Factory Years

We drive out to the factory in Clarke's car. His radio's busted and the needle is jammed between stations. So the four of us—Clarke, Jones, Wayker and I—just listen the fuzzy tones criss-crossing over the radio waves. Every now and then a voice comes through the garbled static. With different throats the voice calls out, Dow Jones and I-76 and Chlorox and here and there bits of unrecognizable speech. These artifacts become words in my visual cortex—whole arrays of words. I don't hear them but I see them reflected in a dim light across the inner wall of my head. Where is that I'm seeing this, I wonder quietly and remind myself that it is my brain which sees everything and these words have nothing to do with the gatherings of my eyes. I'm not even hearing these terms and phrases. I'm hearing white noise and my mind is writing some code out of it.

     "It's meaningless code," Wayker claims. "Your stream of conscious has no endgame. The words and sentences become a path that trickles off to no end. Over and over again we're jumping from one context or conversation to the next. It's amazing humans have even gotten this far. Essentially war is the end-all be-all of communication breakdown."

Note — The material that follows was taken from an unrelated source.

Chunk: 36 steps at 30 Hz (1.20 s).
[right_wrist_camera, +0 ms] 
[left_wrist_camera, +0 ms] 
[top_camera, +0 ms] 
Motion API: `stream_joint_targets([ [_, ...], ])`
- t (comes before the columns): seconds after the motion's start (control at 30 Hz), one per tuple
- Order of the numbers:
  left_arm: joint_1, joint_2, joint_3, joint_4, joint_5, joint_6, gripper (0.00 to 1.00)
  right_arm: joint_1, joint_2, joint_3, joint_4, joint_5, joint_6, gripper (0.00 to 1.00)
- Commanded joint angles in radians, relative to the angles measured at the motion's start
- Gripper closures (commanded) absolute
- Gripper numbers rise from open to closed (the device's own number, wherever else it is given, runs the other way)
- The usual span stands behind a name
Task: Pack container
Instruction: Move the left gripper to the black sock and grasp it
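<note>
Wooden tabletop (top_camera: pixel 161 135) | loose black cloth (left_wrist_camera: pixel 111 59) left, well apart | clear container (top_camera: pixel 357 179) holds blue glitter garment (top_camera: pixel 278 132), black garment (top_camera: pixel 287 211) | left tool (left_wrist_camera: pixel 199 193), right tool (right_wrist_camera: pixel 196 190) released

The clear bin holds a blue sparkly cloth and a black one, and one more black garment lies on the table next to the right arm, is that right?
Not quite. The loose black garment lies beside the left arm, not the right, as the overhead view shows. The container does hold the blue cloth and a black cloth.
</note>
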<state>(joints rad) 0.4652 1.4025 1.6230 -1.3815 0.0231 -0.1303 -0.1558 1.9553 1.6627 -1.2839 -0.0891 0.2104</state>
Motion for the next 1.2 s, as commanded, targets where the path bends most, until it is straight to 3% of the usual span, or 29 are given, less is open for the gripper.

Did I say that out loud? Can Wayker read thoughts? I found out later that no, Wakyer cannot read thoughts. He's just a normal human guy but he's so in tune he'd have a good chance of finishing your sentence without being given much more than a word or two. Clarke said something to this communication business. I don't remember. But as always it began with, "Well don't you think..."

     That's always been Clarke's thing. I can remember him saying, "Well don't you think" for as long as I can remember him saying anything. He's the first person I'd bring on a mission to Mars because I know we'd never run out of anything to talk about. When I go completely off the edge into la la land he'll grab for the rudder and bring us back into reasonable waters. And just the same when I feel stuck in dichotomous thought he'll unfold the box and let me climb out into a new perspective. We always share genuinely good conversation. We have a contentment in continuing to ask and entertain questions and challenges.

When we pulled up to the place I got a chill down my body that shook my boots untied. As I laced them back up everyone was piling out of the car and the anxiety of being left behind tying my damn shoes was flooding in like an indomitable surge of ocean water. I could still smell the salt as the vision came and went with the wavering crackle of dead leaves on the otherside of where I was in the car. I peered out of it as I tightened the knot.

     The whole parking lot was flush in the passionate colors of a petrified autumn. It was a dreary winter and the ground was frozen. But the fossils of the previous summer were emblazoned in Technicolor. As the breeze came in and out the fallen flags of life rustled against the gravel and shimmered under the encroaching daylight.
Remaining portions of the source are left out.